Salmón Chinook vs. trucha marrón, se desató una guerra en las aguas de la Patagonia
¿Podrá el Salmón Chinook desplazar definitivamente a las truchas? Un experto analiza la feroz competencia que redefine los ecosistemas del sur.
Fernando Marcos, subsecretario de Pesca de Santa Cruz, brindó un informe detallado ante la legislatura provincial sobre la expansión descontrolada del Salmón Chinook en los cursos de agua locales. El funcionario calificó a este pez como una especie invasora que genera impactos de gran magnitud en diversos niveles.
Entre las principales preocupaciones biológicas, Marcos destacó la competencia directa que el Chinook ejerce contra las poblaciones residentes de trucha marrón y arcoíris en los cursos de agua de Patagonia. Este enfrentamiento por espacio y alimento provoca una disminución drástica en la biomasa de los salmónidos tradicionales, afectando el valor recreativo histórico de las cuencas.
El impacto ecológico trasciende la competencia interespecífica y alcanza la composición química del agua. El ciclo biológico del salmón implica una muerte masiva tras el desove, lo que deposita toneladas de material biológico en los ríos.
Marcos advirtió que este aporte excesivo de nutrientes transforma ecosistemas tradicionalmente prístinos y oligotróficos en sistemas polucionados, alterando la calidad del recurso hídrico de forma irreversible.
La expansión geográfica: Del Santa Cruz al Río Paraná
La presencia del Chinook dejó de ser un fenómeno localizado para convertirse en una problemática de alcance regional y nacional. Originalmente detectado en la cuenca del río Santa Cruz a fines de la década de 1990, el invasor colonizó rápidamente otros sistemas como el río Gallegos, el río Guanaco y el río Las Hallas.
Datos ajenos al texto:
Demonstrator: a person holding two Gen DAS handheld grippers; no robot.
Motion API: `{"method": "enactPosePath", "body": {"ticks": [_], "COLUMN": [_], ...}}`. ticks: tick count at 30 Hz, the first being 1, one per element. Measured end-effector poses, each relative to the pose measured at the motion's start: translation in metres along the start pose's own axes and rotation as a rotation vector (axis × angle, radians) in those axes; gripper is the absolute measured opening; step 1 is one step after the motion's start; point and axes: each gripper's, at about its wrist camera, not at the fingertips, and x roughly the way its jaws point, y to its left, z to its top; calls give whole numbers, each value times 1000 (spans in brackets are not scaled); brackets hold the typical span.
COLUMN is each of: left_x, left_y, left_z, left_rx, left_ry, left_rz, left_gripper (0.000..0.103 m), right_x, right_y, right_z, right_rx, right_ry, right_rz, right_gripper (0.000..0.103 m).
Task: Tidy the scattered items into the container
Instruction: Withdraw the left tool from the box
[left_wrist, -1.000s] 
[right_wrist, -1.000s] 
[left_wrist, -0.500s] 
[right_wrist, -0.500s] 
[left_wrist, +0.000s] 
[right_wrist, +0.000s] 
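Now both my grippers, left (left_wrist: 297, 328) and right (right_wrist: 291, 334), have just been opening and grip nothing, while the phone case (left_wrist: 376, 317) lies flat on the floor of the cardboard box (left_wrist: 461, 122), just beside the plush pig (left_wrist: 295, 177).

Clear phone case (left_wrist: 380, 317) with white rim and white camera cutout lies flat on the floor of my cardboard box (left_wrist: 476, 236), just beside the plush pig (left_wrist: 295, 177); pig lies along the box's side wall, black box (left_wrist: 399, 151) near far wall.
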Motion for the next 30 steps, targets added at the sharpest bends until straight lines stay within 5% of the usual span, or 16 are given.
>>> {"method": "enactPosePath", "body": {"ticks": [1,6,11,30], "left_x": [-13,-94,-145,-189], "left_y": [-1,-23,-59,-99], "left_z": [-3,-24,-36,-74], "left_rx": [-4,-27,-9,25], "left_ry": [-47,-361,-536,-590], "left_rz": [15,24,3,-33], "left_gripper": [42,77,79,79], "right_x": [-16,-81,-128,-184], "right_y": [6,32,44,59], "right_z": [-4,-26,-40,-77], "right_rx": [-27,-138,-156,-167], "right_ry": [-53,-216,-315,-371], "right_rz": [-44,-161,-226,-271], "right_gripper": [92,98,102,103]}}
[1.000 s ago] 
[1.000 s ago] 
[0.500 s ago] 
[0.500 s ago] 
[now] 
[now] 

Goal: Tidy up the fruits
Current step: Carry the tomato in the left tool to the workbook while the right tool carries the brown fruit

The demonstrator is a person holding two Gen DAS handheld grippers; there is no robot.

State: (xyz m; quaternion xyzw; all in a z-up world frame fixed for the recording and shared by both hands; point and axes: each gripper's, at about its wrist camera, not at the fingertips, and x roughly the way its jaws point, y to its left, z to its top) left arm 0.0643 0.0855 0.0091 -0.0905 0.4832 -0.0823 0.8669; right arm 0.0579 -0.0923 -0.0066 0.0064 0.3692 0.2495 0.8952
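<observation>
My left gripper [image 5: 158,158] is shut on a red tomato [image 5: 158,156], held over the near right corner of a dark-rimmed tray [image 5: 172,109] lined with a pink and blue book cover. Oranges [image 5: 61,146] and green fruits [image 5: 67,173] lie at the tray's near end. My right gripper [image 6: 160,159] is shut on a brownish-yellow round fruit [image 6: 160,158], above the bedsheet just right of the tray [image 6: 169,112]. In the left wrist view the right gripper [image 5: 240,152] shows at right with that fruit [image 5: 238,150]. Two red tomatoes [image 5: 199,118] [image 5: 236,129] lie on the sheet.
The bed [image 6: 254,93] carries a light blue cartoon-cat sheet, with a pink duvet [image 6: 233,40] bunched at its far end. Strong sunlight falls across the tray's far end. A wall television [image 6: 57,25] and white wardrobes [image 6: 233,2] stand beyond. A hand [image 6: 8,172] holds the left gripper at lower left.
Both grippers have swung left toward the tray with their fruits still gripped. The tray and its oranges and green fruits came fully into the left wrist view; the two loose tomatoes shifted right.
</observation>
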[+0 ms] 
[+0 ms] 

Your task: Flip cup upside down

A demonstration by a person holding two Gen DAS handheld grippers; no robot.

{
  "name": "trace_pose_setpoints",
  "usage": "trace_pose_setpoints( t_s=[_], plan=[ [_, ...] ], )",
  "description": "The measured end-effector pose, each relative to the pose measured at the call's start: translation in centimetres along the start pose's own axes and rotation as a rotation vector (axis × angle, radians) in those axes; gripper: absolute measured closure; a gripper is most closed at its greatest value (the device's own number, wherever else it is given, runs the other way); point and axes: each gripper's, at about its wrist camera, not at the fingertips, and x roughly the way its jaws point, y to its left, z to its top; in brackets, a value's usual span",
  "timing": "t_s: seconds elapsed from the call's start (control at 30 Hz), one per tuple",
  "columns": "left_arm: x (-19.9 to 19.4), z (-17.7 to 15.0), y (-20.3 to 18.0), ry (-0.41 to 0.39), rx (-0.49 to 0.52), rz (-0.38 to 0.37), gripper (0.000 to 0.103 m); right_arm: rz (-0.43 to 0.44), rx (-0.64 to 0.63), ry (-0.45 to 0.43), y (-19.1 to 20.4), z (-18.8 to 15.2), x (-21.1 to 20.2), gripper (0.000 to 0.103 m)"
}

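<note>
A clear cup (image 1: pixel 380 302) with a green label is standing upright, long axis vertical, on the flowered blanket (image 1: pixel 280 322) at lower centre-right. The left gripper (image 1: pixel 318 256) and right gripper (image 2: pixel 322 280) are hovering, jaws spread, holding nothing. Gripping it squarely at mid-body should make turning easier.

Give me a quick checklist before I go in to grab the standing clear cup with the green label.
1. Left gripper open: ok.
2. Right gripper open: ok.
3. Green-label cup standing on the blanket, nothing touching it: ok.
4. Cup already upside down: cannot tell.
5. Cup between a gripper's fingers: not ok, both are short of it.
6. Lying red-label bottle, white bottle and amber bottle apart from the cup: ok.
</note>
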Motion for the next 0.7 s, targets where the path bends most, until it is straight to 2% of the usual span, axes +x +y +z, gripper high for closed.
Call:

El subsecretario mencionó un dato que evidencia la potencia migratoria de la especie: estudios genéticos confirmaron que un ejemplar capturado recientemente en el río Paraná provenía originalmente del río Gallegos. Esta capacidad de dispersión subraya la urgencia de implementar medidas de control permanentes que involucren un monitoreo constante del comportamiento de la especie.
Hacia un nuevo paradigma
Frente a este escenario, la Subsecretaría de Pesca impulsa la creación de un marco legal que permita superar las limitaciones de la actual Ley Provincial de Pesca 1464. Dicha normativa, orientada exclusivamente a la pesca deportiva, impide la comercialización de salmónidos.
Marcos pretende que el Chinook reciba la categoría de especie de uso controlado, lo cual habilitaría un Plan de Control y Aprovechamiento. Este cambio normativo busca fomentar una pesquería artesanal formal en localidades como Puerto Santa Cruz y Comandante Luis Piedra Buena.
Las pruebas preliminares con redes a la deriva en la ría y el río Santa Cruz arrojaron resultados positivos en términos de eficiencia y rendimiento. El funcionario aseguró que esta técnica resulta compatible con un desarrollo comercial que permitiría reducir la biomasa invasora mientras genera ingresos genuinos para las comunidades ribereñas.
Seguridad alimentaria y el fin de la informalidad
Un eje central de la gestión de Marcos reside en mitigar los riesgos sanitarios asociados a la venta ilegal de Chinook. Actualmente, existe un mercado furtivo que abastece a restaurantes con carne de salmones que, en muchos casos, se encuentran en proceso de descomposición tras el desove.
El subsecretario alertó que estos ejemplares poseen tejidos con alta carga bacteriana, lo que representa un peligro para la salud pública. La regulación de la captura permitirá establecer sistemas de trazabilidad y control bromatológico, garantizando alimentos de calidad y transformando una tragedia ecológica en una oportunidad de desarrollo local sustentable.